Dezeen Magazine

Robots will be used to construct BIG and Heatherwick's Google HQ

Google's new California headquarters by Bjarke Ingels and Thomas Heatherwick is set to be built using robot-crane hybrids.

Reports initially surfaced in February claiming that construction of the proposed Google North Bayshore campus in Mountain View will include the use of "crabots" – machines that reportedly combine robotic technologies with traditional cranes.

This has now been substantiated by UK magazine the Architects' Journal, which claims to have seen planning documents submitted by the tech company that suggest the crabots will be used to build most of the internal structures.

These machines are expected to move freely beneath the sprawling translucent canopies proposed by BIG and Heatherwick Studio across the entire site.

They will be used to lift and move pre-fabricated components, which are central to the designers' proposal for lightweight and mobile structures rather than permanent buildings.
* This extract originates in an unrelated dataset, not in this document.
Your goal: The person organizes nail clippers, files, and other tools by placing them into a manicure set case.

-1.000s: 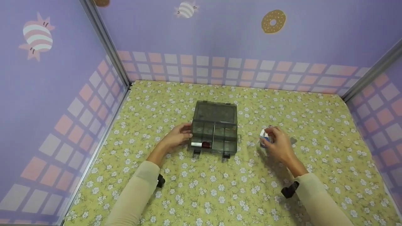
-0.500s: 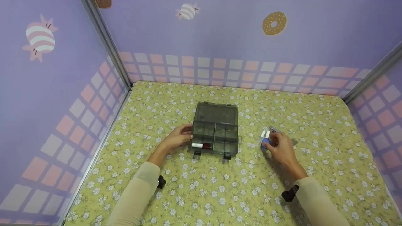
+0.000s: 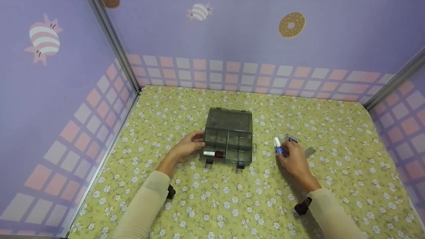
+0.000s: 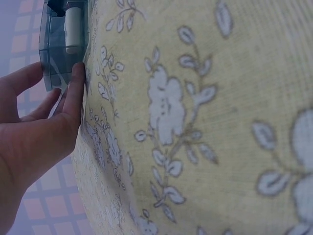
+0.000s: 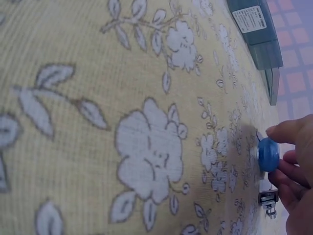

"We have studied different options to create a lightweight, flexible and 'hackable' system for the building of the interior structures," reads the report submitted to the City of Mountain View Council, according to the AJ.

"Our objective is to create a solution that can be assembled efficiently and economically within pre-erected canopy structures by means of small, easily manoeuvrable cranes."

Four sites will be redeveloped to create the campus, which will be Google's first office complex designed and built from scratch. Buildings and outdoor areas will be covered by the translucent canopies, intended to offer an alternative to typically insular corporate headquarters.

Internal structures will be constructed using a system of steel columns and monocoque floor plates, reports the AJ, but each floorplate will no be heavier than 10 tonnes – the "maximum liftable weight" of a small "manageable crane".

"The monocoque system has been tested in each of the buildings of this submittal and has proved a flexible and resilient system to various degrees of 'hacking' and customising," reads the text.

Speaking to Dezeen in March, Bjarke Ingels said that he and project collaborator Thomas Heatherwick were creating a campus that would be "more like a workshop than a corporate office", which will set a new industry standard for workplace design.

The addition of lightweight block-like structures, rather than fixed buildings, will allow spaces to be adapted or replaced as Google's needs change. The aim is to offer flexibility to Google as it invests in new product areas.

"We are trying to retain this feeling of having an environment that anyone can actually hack if they want to," he said. "It doesn't exactly look like a boring office building."

The overarching canopies will control the internal climate, while allowing natural daylight and ventilation throughout the facility.

Ingels and Heatherwick, both still in their 40s, have been working on the project for little over a year. A scheduled completion date has not yet been revealed.